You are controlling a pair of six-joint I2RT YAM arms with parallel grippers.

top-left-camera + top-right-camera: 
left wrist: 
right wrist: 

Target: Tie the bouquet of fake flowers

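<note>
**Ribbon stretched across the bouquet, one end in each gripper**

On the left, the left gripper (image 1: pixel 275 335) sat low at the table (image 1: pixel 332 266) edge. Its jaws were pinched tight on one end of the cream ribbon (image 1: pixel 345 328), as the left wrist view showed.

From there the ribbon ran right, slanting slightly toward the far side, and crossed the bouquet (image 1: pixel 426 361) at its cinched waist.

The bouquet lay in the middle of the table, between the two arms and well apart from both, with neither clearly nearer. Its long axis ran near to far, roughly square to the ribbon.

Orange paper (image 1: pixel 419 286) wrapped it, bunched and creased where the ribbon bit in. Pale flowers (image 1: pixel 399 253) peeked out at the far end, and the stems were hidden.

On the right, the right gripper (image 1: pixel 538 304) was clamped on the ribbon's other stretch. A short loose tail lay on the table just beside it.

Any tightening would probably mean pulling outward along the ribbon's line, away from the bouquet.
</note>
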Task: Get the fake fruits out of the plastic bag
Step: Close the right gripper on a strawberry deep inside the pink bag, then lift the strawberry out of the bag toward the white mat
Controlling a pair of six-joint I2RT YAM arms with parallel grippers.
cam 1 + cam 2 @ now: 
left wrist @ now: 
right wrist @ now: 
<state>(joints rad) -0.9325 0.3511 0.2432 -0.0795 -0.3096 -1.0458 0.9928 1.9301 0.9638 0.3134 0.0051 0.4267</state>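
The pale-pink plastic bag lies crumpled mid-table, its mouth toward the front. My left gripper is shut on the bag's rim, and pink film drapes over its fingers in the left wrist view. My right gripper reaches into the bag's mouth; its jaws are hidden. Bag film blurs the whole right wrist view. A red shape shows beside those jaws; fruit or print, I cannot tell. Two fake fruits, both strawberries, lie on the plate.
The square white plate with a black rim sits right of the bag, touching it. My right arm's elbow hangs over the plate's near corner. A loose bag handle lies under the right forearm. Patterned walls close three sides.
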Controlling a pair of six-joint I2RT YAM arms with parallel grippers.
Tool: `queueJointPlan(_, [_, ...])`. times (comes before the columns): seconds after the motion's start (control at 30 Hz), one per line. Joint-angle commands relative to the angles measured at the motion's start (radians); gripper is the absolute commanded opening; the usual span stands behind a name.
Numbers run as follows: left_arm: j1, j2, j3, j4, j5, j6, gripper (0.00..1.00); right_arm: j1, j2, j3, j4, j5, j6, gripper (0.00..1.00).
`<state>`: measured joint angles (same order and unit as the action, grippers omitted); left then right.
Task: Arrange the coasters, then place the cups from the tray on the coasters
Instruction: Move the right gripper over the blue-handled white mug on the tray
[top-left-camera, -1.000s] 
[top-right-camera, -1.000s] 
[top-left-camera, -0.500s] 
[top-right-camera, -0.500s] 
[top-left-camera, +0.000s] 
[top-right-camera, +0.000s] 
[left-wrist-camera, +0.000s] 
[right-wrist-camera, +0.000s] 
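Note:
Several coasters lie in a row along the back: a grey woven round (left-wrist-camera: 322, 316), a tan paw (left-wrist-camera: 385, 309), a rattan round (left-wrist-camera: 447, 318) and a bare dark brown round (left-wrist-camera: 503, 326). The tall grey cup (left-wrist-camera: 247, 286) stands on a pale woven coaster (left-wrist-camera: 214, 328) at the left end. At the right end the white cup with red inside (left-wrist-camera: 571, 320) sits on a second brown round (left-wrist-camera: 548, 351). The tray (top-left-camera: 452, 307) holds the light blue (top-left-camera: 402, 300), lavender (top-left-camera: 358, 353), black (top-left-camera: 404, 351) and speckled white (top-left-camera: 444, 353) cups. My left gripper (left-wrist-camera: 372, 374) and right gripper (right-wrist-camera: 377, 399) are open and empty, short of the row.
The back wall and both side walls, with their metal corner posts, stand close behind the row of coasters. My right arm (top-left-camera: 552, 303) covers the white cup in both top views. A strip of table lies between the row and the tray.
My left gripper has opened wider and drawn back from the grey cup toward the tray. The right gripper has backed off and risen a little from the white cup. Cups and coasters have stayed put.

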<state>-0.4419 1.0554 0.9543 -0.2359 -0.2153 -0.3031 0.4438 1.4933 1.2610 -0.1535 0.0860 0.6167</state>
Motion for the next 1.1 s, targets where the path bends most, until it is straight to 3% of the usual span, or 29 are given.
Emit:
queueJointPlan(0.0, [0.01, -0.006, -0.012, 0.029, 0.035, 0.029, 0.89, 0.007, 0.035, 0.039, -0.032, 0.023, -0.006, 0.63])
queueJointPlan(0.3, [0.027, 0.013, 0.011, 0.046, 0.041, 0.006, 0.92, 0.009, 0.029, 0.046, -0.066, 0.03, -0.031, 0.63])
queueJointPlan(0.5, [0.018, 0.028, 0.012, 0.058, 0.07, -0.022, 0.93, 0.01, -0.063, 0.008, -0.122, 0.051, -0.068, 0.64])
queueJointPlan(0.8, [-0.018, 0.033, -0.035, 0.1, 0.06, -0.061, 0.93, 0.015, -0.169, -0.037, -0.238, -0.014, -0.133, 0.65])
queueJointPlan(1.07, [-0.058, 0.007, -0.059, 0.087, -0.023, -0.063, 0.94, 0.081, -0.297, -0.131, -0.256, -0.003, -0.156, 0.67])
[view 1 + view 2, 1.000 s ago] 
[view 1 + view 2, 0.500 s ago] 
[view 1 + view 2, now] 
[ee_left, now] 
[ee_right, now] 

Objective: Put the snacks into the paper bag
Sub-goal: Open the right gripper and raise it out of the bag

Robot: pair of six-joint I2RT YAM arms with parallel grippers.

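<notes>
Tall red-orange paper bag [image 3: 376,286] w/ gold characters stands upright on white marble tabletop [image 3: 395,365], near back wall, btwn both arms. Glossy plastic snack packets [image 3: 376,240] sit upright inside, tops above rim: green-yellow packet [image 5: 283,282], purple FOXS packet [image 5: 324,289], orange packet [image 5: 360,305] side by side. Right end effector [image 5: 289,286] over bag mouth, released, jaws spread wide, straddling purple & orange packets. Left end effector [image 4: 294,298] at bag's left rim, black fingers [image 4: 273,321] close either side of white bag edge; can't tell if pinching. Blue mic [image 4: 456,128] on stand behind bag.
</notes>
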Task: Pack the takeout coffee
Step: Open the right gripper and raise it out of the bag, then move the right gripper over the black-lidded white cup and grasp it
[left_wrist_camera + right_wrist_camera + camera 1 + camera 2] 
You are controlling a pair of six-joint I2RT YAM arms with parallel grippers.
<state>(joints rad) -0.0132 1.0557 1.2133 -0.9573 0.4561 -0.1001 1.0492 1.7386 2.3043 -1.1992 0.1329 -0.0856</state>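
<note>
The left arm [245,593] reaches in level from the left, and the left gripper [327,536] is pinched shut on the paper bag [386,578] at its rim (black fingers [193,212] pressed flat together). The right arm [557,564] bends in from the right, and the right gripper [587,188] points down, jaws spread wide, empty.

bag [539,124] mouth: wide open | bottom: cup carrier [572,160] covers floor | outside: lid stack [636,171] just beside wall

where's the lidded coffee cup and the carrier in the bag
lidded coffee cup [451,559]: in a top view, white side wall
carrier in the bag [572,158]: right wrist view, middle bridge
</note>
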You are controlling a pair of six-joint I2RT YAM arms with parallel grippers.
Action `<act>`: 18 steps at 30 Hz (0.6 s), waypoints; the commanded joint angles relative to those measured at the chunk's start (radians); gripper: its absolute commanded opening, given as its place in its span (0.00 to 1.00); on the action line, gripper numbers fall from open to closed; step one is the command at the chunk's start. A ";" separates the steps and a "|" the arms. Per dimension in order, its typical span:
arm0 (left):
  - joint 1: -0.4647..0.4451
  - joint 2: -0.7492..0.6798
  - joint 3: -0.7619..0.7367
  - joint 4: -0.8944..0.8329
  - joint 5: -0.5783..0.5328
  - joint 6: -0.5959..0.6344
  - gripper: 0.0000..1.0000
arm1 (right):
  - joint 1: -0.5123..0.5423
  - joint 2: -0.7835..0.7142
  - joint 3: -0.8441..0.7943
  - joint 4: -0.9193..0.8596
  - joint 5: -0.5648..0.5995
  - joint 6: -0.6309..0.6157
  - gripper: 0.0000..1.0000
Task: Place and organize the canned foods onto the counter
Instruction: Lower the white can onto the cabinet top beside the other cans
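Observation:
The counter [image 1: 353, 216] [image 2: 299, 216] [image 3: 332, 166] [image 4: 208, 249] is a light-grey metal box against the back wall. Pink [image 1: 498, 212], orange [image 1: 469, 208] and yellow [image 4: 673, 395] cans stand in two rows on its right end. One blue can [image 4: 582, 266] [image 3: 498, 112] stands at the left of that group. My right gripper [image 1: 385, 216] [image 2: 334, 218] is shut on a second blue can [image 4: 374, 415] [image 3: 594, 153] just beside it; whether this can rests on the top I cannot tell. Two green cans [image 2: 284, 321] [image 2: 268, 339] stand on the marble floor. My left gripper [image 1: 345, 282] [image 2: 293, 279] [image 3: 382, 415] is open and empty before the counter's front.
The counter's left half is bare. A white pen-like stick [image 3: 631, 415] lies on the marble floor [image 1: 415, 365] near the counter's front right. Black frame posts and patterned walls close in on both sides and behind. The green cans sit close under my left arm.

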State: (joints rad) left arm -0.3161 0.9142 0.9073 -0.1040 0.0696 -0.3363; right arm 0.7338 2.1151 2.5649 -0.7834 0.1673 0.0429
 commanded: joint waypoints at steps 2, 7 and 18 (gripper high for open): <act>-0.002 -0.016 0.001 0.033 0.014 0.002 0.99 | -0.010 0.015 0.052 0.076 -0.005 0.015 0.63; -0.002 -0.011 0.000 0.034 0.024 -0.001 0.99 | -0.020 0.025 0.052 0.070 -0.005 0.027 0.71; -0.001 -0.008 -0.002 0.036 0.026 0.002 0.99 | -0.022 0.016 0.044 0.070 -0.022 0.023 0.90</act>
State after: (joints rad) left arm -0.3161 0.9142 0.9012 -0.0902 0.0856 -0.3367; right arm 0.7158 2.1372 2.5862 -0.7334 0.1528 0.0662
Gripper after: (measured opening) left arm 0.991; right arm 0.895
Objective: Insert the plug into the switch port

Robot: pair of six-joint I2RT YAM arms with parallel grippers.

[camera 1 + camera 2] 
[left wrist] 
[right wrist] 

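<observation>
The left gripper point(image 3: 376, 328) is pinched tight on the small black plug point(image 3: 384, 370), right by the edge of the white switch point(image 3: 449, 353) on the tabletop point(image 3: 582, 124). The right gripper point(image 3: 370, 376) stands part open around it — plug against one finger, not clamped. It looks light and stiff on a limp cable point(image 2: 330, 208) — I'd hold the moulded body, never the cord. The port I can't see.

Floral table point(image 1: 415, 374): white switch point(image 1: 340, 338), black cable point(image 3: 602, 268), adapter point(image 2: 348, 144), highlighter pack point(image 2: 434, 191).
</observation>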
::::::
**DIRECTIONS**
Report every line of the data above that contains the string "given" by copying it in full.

**ANSWER TO THE PROBLEM**
Motion for the next 1.1 s, targets where the path bends most, until it is straight to 3% of the usual span, or 29 are given.
Action `<act>`: 18 steps at 30 Hz (0.6 s), waypoints; the commanded joint angles relative to those measured at the chunk's start (radians); gripper: its absolute commanded opening, given as its place in its span (0.00 to 1.00); on the action line, gripper numbers fall from open to closed; step one is the command at the chunk's start. A ";" separates the steps and a "|" the arms. Per dimension in order, its typical span:

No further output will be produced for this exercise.